● Task directions
Give the lines below again exactly, starting with the line that holds "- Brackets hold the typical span" and going on through the line that holds "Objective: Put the".

● Data provided
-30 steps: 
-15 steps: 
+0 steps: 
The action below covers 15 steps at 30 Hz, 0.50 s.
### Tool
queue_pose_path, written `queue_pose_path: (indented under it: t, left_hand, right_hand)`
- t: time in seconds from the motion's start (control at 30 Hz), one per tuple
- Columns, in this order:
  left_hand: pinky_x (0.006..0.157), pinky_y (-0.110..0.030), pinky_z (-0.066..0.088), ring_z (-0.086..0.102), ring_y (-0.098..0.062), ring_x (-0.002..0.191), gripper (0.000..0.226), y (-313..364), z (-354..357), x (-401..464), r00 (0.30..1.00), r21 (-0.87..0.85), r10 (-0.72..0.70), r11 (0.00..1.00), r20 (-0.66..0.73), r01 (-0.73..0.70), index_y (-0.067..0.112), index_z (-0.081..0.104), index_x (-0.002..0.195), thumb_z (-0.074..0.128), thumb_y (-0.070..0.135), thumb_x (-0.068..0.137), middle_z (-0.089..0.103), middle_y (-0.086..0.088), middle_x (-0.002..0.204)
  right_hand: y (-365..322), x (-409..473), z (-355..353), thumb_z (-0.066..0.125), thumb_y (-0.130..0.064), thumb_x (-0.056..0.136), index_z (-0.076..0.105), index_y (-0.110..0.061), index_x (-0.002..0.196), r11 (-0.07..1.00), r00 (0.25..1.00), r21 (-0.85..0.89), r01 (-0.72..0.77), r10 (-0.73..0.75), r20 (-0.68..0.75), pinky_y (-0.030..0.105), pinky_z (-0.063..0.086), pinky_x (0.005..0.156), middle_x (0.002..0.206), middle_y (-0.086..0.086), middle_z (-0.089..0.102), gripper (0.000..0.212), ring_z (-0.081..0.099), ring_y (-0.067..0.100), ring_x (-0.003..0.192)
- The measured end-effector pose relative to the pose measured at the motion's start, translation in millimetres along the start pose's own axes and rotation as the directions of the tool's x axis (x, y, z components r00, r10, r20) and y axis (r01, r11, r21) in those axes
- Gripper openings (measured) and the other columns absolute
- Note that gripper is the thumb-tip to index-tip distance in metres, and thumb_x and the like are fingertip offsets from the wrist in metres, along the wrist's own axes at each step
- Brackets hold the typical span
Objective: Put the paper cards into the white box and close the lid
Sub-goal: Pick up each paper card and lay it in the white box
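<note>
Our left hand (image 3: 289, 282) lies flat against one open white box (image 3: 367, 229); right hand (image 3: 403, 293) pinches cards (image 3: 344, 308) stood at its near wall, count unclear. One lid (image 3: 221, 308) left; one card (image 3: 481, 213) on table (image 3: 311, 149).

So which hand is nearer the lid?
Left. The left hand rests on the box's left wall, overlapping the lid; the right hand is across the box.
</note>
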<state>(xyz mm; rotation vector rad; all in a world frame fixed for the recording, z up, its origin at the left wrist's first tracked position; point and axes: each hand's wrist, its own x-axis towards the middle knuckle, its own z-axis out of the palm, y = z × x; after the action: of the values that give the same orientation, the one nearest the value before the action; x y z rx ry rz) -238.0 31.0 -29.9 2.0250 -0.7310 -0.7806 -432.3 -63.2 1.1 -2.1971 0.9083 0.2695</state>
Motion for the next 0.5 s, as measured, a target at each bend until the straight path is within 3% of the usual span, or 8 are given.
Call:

● Answer space
- Brackets hold the typical span
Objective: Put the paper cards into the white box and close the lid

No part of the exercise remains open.